Platform & Content Selection
Select the right sim platform, cars, tracks, session settings, and progression structure based on the audience and program goals.
Rules & Sporting Structure
Create the rulebook, race procedures, incident review process, points format, driver conduct rules, qualifying structure, team structure, and championship format.
Participant Onboarding
Help new drivers understand equipment, controls, racecraft basics, etiquette, practice expectations, and how to participate confidently.
Coaching & Development
Coaching structure for drivers who want to improve - racing line, braking technique, consistency, traffic management, race starts, passing etiquette, and endurance strategy.
Event Operations
Race nights, time trial events, endurance relays, clinics, private events, championship rounds, or launch events with professional staffing and flow management.
Leaderboards & Scoring
Leaderboard, points, scoring, and results formats that make the program easy to follow.

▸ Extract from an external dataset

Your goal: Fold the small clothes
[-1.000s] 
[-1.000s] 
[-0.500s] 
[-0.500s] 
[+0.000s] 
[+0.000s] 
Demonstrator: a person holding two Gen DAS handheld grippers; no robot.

Sponsor & Stakeholder Integration
Sponsor placement, branded events, prize challenges, team naming, broadcast mentions, hospitality tie-ins, and partner engagement.
Ongoing Program Support
Consulting, program updates, event support, operations refinement, format changes, and future growth planning.
What DRS Provides
A full menu of program-development capabilities - from strategy through ongoing operations - that can be sequenced into a launch consult, a turnkey buildout, or a long-term operating partnership.

Onboarding & Coaching
A good program gives new drivers confidence without flattening the experience for advanced competitors. DRS defines orientation, practice expectations, etiquette, racing line, braking, passing standards, race starts, traffic management, and endurance strategy.
Proposal Structure
When DRS produces a written proposal, it covers ten sections - so stakeholders can see the program, equipment, competition format, launch plan, operations, investment, and growth path in one place.
- 01
Program Overview
Define the organization, target participants, goals, available space, desired launch date, and long-term vision.
- 02
Program Objective
Pick the why: launch a school club, build a race team fan league, add sim racing to an esports org, create member programming, build a recurring private league, establish a sponsor-backed championship, or add a driver development pathway.
- 03
Recommended Program Format
Program type, simulator count, hardware level, platform choice, race format, schedule, ruleset, onboarding plan, coaching structure, and leaderboard / scoring system.
- 04
Equipment & Facility Plan
Simulator hardware, PC / console needs, displays, seating / chassis, space layout, power, network, storage, and staff access.
- 05
Competition Structure
Event format, qualifying, race length, points system, team format, endurance relay rules, incident review process, driver conduct rules, and championship calendar.
- 06
Launch Plan
Announcement, registration, orientation session, test night, launch event, first competition round, and post-launch review.
- 07
Operations Plan
Who runs sessions, manages sign-ups, handles rules, scores results, maintains equipment, communicates with participants, and handles disputes.
- 08
Investment
Consulting fees, equipment budget, launch event cost, ongoing management cost, travel / logistics, staffing, and optional add-ons.
- 09
Growth Path
More simulators, more participants, multiple divisions, inter-school or inter-club competition, sponsor integration, broadcast production, coaching packages, endurance events, and multi-location competitions.
- 10
Next Steps
Confirm goals, participant base, available space, budget range. Select program format. Build launch timeline. Finalize proposal and agreement.
Common Questions
01Can't we just buy simulators ourselves?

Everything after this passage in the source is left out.